What you have to do –
Your response should consist of the lines below, printed exactly.

Exercise material –

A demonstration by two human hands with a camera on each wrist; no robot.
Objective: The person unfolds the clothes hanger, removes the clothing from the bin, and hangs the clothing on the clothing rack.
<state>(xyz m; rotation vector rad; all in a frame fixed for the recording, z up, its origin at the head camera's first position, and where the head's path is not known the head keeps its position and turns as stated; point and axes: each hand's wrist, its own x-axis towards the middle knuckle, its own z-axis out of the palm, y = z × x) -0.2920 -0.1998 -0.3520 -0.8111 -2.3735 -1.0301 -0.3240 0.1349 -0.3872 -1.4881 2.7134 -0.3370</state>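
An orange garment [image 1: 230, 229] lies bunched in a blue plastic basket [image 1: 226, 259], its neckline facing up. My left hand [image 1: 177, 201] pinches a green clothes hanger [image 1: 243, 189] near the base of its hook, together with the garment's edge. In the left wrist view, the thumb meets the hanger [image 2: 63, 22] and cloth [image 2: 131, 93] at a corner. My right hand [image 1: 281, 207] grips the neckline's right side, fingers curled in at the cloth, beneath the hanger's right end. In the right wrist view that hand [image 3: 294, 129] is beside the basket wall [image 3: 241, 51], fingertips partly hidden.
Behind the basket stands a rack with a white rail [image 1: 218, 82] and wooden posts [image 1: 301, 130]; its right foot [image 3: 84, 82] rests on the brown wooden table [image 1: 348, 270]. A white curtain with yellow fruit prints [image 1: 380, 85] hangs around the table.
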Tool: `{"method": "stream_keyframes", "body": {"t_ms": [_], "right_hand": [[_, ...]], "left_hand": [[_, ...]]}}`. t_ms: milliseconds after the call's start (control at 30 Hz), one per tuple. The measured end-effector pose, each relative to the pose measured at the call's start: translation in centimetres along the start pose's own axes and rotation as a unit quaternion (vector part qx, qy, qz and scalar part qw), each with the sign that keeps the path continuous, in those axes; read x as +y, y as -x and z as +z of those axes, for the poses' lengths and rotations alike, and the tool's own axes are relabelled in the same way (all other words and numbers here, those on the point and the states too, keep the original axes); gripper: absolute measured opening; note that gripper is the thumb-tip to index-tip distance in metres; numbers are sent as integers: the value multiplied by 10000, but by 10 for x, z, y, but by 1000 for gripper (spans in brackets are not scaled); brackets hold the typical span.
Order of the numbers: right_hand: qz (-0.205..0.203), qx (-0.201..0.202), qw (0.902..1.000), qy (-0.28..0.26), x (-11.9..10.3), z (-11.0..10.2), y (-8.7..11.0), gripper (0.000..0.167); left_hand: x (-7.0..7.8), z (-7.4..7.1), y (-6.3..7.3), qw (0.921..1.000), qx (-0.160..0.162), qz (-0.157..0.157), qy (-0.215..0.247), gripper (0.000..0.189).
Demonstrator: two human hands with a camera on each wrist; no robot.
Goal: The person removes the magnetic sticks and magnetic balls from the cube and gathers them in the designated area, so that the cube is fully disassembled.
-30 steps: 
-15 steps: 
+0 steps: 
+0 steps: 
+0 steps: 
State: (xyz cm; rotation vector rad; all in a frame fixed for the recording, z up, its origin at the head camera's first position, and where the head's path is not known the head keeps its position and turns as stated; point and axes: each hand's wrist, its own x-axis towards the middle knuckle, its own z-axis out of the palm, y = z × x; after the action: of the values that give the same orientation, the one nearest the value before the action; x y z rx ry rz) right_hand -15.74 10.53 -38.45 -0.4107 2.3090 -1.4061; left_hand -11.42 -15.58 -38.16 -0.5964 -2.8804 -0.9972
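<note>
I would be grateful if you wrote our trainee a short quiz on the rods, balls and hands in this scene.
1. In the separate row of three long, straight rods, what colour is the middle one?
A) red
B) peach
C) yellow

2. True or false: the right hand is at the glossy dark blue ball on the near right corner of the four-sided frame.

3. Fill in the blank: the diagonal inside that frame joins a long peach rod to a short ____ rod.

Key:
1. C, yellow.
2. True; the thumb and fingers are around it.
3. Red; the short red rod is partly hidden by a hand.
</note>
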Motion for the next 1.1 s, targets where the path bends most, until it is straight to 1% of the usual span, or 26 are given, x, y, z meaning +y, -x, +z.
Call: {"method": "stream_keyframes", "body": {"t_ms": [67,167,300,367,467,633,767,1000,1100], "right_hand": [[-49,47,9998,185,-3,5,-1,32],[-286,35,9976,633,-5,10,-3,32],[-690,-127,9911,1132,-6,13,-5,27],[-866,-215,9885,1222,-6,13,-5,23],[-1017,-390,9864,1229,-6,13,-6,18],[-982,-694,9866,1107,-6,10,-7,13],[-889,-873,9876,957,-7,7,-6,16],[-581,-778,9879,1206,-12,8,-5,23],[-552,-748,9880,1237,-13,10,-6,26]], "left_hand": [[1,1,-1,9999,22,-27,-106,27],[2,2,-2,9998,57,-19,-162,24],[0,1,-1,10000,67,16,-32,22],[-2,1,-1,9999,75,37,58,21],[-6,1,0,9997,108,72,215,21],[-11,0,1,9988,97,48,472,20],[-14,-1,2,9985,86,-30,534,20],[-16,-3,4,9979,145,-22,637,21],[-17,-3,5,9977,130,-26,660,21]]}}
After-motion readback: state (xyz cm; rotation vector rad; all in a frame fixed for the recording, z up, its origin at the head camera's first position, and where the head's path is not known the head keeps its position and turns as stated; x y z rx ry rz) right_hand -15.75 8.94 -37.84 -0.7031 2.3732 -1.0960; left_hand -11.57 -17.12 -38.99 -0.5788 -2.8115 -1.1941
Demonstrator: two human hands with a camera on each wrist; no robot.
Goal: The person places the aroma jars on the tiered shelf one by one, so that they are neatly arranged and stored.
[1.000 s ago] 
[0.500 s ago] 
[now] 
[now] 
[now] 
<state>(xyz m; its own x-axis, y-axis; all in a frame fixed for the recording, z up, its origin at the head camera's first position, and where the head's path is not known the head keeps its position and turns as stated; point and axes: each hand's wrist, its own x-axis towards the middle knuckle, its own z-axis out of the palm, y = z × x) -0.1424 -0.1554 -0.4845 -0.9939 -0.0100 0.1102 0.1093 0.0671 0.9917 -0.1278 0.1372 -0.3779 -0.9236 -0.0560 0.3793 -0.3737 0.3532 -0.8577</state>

Response area –
A demonstration by two human hands with a camera on each wrist; no robot.
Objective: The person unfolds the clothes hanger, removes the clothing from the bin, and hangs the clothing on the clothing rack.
<state>(xyz m; rotation vector rad; all in a frame fixed for the recording, z up, its origin at the head camera's first position, and where the head's path is not known the head keeps its position and turns as stated; point and axes: each hand's wrist, its own x-axis towards the middle knuckle, its own z-axis out of the palm, y = z × x) -0.2920 -0.1998 -0.3520 -0.8111 -2.3735 -1.0301 -0.3240 0.1349 -0.3872 -1.4881 2.7134 -0.3370</state>
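An orange garment [image 1: 230, 229] lies bunched in a blue plastic basket [image 1: 226, 259], its neckline facing up. My left hand [image 1: 177, 201] pinches a green clothes hanger [image 1: 243, 189] near the base of its hook, together with the garment's edge. In the left wrist view, the thumb meets the hanger [image 2: 63, 22] and cloth [image 2: 131, 93] at a corner. My right hand [image 1: 281, 207] grips the neckline's right side, fingers curled in at the cloth, beneath the hanger's right end. In the right wrist view that hand [image 3: 294, 129] is beside the basket wall [image 3: 241, 51], fingertips partly hidden.
Behind the basket stands a rack with a white rail [image 1: 218, 82] and wooden posts [image 1: 301, 130]; its right foot [image 3: 84, 82] rests on the brown wooden table [image 1: 348, 270]. A white curtain with yellow fruit prints [image 1: 380, 85] hangs around the table.
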Tool: `{"method": "stream_keyframes", "body": {"t_ms": [_], "right_hand": [[_, ...]], "left_hand": [[_, ...]]}}`. t_ms: milliseconds after the call's start (control at 30 Hz), one per tuple. The measured end-effector pose, each relative to the pose measured at the call's start: translation in centimetres along the start pose's own axes and rotation as a unit quaternion (vector part qx, qy, qz and scalar part qw), each with the sign that keeps the path continuous, in those axes; read x as +y, y as -x and z as +z of those axes, for the poses' lengths and rotations alike, and the tool's own axes are relabelled in the same way (all other words and numbers here, those on the point and the states too, keep the original axes); gripper: absolute measured opening; note that gripper is the thumb-tip to index-tip distance in metres; numbers are sent as integers: the value multiplied by 10000, but by 10 for x, z, y, but by 1000 for gripper (spans in brackets are not scaled); brackets hold the typical span.
Order of the numbers: right_hand: qz (-0.205..0.203), qx (-0.201..0.202), qw (0.902..1.000), qy (-0.28..0.26), x (-11.9..10.3), z (-11.0..10.2), y (-8.7..11.0), gripper (0.000..0.167); left_hand: x (-7.0..7.8), z (-7.4..7.1), y (-6.3..7.3), qw (0.921..1.000), qx (-0.160..0.162), qz (-0.157..0.157), qy (-0.215..0.247), gripper (0.000..0.189).
Demonstrator: two human hands with a camera on each wrist; no robot.
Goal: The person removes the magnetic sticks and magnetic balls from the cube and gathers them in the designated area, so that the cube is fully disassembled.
-30 steps: 
-15 steps: 
+0 steps: 
+0 steps: 
+0 steps: 
State: (xyz cm; rotation vector rad; all in a frame fixed for the recording, z up, its origin at the head camera's first position, and where the head's path is not known the head keeps its position and turns as stated; point and axes: each hand's wrist, its own x-axis towards the middle knuckle, its own z-axis out of the palm, y = z × x; after the action: of the values that give the same orientation, the one nearest the value before the action; x y z rx ry rz) right_hand -15.74 10.53 -38.45 -0.4107 2.3090 -1.4061; left_hand -11.42 -15.58 -38.16 -0.5964 -2.8804 -0.9972
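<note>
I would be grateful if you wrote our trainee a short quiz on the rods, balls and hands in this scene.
1. In the separate row of three long, straight rods, what colour is the middle one?
A) red
B) peach
C) yellow

2. True or false: the right hand is at the glossy dark blue ball on the near right corner of the four-sided frame.

3. Fill in the blank: the diagonal inside that frame joins a long peach rod to a short ____ rod.

Key:
1. C, yellow.
2. True; the thumb and fingers are around it.
3. Red; the short red rod is partly hidden by a hand.
</note>
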Motion for the next 1.1 s, targets where the path bends most, until it is straight to 1% of the usual span, or 26 are given, x, y, z meaning +y, -x, +z.
Call: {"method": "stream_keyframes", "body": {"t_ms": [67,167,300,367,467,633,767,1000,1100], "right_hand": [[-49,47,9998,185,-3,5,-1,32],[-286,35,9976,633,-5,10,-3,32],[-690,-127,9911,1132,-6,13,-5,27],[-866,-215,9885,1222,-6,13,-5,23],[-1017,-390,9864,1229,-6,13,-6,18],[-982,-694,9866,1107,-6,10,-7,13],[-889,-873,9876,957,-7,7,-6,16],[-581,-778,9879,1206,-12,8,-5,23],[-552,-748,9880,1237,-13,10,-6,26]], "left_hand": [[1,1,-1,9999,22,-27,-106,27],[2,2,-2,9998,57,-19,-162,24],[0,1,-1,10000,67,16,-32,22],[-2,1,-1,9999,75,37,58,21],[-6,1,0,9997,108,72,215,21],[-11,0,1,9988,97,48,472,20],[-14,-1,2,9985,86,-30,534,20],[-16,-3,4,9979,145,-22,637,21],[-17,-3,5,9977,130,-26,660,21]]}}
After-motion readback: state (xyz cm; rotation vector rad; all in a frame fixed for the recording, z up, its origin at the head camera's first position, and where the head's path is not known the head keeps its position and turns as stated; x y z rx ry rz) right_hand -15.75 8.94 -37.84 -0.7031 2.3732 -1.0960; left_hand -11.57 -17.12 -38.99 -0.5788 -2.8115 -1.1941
Demonstrator: two human hands with a camera on each wrist; no robot.
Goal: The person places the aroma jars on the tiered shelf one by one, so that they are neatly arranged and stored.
[1.000 s ago] 
[0.500 s ago] 
[now] 
[now] 
[now] 
<state>(xyz m; its own x-axis, y-axis; all in a frame fixed for the recording, z up, its origin at the head camera's first position, and where the head's path is not known the head keeps its position and turns as stated; point and axes: each hand's wrist, its own x-axis towards the middle knuckle, its own z-axis out of the palm, y = z × x) -0.1424 -0.1554 -0.4845 -0.9939 -0.0100 0.1102 0.1093 0.0671 0.9917 -0.1278 0.1372 -0.3779 -0.9236 -0.0560 0.3793 -0.3737 0.3532 -0.8577</state>

Nothing more is needed for this answer.